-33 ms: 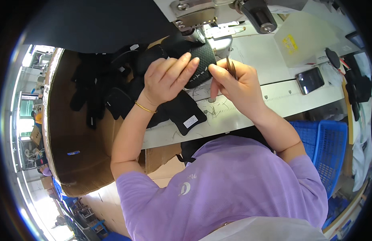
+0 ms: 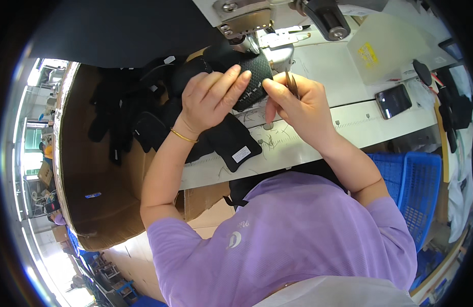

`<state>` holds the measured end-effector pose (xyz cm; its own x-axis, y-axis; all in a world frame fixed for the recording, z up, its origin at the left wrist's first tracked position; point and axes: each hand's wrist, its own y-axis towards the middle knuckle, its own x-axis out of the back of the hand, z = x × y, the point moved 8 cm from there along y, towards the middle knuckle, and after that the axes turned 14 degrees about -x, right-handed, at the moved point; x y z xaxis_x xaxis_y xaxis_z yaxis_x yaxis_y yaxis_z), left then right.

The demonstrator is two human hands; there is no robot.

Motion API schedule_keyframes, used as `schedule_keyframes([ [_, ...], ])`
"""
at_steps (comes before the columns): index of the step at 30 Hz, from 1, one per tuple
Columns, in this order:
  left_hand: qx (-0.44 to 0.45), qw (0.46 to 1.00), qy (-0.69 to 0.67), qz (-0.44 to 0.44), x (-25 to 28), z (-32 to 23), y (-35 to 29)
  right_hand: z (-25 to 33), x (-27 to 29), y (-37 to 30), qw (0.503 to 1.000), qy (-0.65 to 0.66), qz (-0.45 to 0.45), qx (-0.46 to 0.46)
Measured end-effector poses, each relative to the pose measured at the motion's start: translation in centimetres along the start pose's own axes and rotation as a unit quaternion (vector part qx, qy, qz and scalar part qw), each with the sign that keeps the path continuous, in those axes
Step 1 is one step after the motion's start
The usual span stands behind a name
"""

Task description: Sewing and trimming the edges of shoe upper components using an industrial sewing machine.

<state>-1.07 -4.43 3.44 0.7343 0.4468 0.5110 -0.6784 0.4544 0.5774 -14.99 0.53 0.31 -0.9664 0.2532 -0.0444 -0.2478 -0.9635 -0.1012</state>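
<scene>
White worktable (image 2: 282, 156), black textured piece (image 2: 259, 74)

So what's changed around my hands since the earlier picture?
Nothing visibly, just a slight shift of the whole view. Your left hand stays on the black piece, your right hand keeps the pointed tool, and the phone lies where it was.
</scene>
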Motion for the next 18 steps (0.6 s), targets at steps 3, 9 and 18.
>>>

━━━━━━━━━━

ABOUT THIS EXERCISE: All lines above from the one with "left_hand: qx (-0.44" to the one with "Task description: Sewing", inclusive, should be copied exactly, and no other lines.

WORKED SOLUTION:
  left_hand: qx (-0.44 to 0.45), qw (0.46 to 1.00), qy (-0.69 to 0.67), qz (-0.44 to 0.44), x (-25 to 28), z (-32 to 23), y (-35 to 29)
  right_hand: z (-25 to 33), x (-27 to 29), y (-37 to 30), qw (0.503 to 1.000), qy (-0.65 to 0.66), qz (-0.45 to 0.45), qx (-0.46 to 0.46)
Measured end-effector poses, each relative to the pose measured at the motion's start: translation in centimetres along the start pose's own axes and rotation as a unit quaternion (vector part qx, qy, qz and scalar part qw), each with the sign that keeps the path continuous, in those axes
Step 1 is one step after the motion's start
The usual span stands behind a name
"""

Task description: Sewing and trimming the edges of shoe upper components using an industrial sewing machine.

The exercise is fully answered.